■ **PROBLEM STATEMENT**:
From the data below, repeat exactly the lines from the line with "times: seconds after" to the line with "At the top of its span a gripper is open", both included.

■ **GIVEN MATERIAL**:

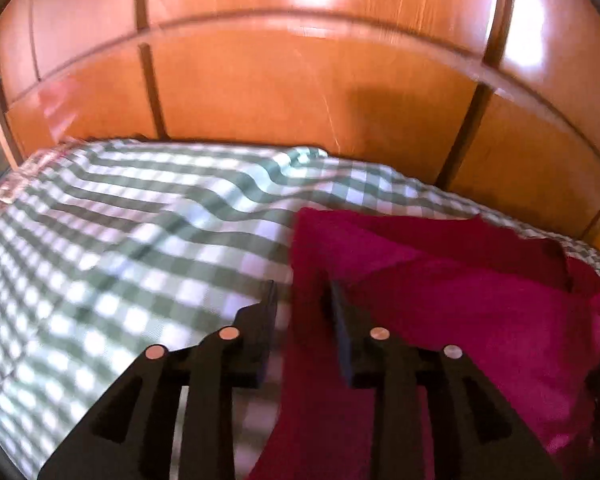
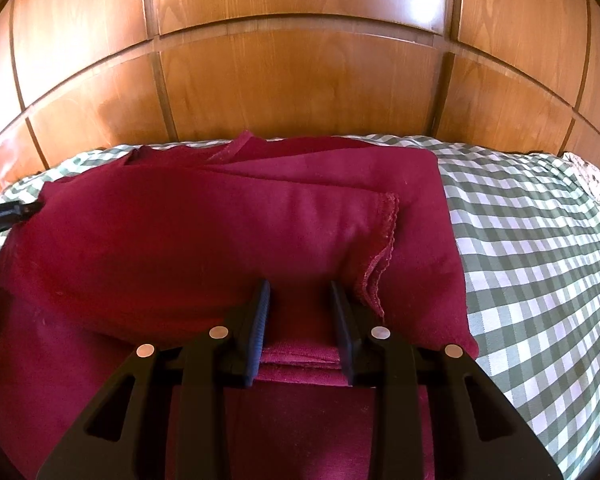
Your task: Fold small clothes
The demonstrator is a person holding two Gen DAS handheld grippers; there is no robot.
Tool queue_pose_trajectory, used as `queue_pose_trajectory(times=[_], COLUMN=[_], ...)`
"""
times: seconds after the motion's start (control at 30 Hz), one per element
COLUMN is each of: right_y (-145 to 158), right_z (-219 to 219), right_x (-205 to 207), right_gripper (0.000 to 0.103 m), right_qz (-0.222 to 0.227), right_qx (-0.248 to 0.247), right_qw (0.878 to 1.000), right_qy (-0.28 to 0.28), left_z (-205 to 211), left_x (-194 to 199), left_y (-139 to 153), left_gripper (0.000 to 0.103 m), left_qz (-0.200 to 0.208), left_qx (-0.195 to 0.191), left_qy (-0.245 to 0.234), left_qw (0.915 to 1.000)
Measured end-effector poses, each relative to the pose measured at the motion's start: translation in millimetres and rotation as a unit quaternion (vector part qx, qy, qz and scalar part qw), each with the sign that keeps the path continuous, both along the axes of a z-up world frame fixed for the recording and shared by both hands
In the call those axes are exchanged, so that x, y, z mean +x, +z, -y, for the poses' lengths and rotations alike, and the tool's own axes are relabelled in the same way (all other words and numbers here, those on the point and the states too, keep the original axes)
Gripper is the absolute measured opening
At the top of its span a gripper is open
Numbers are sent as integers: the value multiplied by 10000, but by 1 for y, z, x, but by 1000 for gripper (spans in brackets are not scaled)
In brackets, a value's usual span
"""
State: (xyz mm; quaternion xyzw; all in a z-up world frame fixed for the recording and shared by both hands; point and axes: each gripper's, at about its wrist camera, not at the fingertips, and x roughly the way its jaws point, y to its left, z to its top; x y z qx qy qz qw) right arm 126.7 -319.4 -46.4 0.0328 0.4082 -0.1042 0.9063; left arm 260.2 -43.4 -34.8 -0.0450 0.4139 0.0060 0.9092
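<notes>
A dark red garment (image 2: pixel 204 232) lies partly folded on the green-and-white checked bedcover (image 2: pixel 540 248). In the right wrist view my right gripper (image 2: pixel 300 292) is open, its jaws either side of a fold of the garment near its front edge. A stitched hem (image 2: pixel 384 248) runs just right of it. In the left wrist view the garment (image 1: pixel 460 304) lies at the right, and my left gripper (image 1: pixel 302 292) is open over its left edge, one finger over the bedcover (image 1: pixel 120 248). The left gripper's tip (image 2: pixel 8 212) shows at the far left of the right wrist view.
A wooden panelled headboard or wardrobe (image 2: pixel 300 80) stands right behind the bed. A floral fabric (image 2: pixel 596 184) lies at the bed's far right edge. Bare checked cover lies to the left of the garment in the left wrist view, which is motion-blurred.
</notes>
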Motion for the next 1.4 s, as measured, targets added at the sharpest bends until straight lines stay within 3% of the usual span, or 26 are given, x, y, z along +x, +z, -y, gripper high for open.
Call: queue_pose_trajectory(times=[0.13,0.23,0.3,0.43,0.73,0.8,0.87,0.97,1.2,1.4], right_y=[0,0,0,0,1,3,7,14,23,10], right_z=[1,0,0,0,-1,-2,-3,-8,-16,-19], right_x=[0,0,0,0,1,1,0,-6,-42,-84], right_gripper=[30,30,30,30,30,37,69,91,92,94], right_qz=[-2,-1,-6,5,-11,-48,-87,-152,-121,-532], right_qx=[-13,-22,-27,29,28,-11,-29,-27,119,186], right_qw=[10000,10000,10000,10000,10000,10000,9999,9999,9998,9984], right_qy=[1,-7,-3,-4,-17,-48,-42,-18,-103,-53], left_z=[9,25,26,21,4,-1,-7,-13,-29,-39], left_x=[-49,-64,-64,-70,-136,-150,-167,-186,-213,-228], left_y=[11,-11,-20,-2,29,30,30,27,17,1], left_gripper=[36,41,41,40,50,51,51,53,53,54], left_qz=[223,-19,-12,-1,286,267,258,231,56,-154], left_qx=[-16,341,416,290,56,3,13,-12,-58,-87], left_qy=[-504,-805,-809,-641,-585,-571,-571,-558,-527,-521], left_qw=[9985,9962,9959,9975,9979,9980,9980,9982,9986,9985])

■ **RESULT OF THIS TASK**:
times: seconds after the motion's start (control at 30 Hz), one per element
COLUMN is each of: right_y (-145 to 158), right_z (-219 to 219), right_x (-205 to 207), right_gripper (0.000 to 0.103 m), right_qz (-0.222 to 0.227), right_qx (-0.248 to 0.247), right_qw (0.878 to 1.000), right_qy (-0.28 to 0.28), left_z (-205 to 211), left_x (-194 to 199), left_y (-139 to 153), left_gripper (0.000 to 0.103 m), left_qz (-0.200 to 0.208), left_qx (-0.195 to 0.191), left_qy (-0.245 to 0.234), left_qw (0.915 to 1.000)
Measured end-effector poses, each relative to the pose measured at the motion's start: translation in millimetres and rotation as a unit quaternion (vector part qx, qy, qz and scalar part qw), each with the sign that keeps the path continuous, both along the axes of a z-up world frame fixed for the recording and shared by both hands
In the call those axes are exchanged, so that x, y, z mean +x, +z, -y, for the poses' lengths and rotations alike, and the tool's own axes are relabelled in the same way (all other words and numbers here, those on the point and the states too, keep the original axes)
Gripper is the absolute measured opening
At the top of its span a gripper is open

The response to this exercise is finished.